[[ STORED DATA open ]]
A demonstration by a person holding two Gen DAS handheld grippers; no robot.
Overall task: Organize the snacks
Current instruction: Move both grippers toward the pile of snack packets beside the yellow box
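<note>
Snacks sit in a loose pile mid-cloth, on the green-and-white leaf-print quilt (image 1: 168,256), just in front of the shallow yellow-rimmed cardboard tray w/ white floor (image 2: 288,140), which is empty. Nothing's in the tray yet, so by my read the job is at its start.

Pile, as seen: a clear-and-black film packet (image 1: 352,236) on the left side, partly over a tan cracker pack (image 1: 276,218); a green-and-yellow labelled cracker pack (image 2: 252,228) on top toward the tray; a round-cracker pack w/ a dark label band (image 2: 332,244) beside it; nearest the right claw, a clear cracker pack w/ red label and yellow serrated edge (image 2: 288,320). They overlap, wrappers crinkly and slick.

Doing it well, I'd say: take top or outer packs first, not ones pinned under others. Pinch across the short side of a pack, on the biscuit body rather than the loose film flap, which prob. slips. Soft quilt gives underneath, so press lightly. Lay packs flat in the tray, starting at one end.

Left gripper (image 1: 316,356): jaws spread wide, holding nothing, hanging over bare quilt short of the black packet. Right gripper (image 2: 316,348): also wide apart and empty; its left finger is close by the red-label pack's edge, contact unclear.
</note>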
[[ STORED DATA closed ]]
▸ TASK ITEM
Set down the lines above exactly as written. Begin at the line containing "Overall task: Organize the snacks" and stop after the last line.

▸ SOLUTION FOR THIS EXERCISE
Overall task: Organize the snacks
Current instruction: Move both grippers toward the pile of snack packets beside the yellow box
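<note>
Snacks sit in a loose pile mid-cloth, on the green-and-white leaf-print quilt (image 1: 168,256), just in front of the shallow yellow-rimmed cardboard tray w/ white floor (image 2: 288,140), which is empty. Nothing's in the tray yet, so by my read the job is at its start.

Pile, as seen: a clear-and-black film packet (image 1: 352,236) on the left side, partly over a tan cracker pack (image 1: 276,218); a green-and-yellow labelled cracker pack (image 2: 252,228) on top toward the tray; a round-cracker pack w/ a dark label band (image 2: 332,244) beside it; nearest the right claw, a clear cracker pack w/ red label and yellow serrated edge (image 2: 288,320). They overlap, wrappers crinkly and slick.

Doing it well, I'd say: take top or outer packs first, not ones pinned under others. Pinch across the short side of a pack, on the biscuit body rather than the loose film flap, which prob. slips. Soft quilt gives underneath, so press lightly. Lay packs flat in the tray, starting at one end.

Left gripper (image 1: 316,356): jaws spread wide, holding nothing, hanging over bare quilt short of the black packet. Right gripper (image 2: 316,348): also wide apart and empty; its left finger is close by the red-label pack's edge, contact unclear.
</note>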

Nothing more is needed for this answer.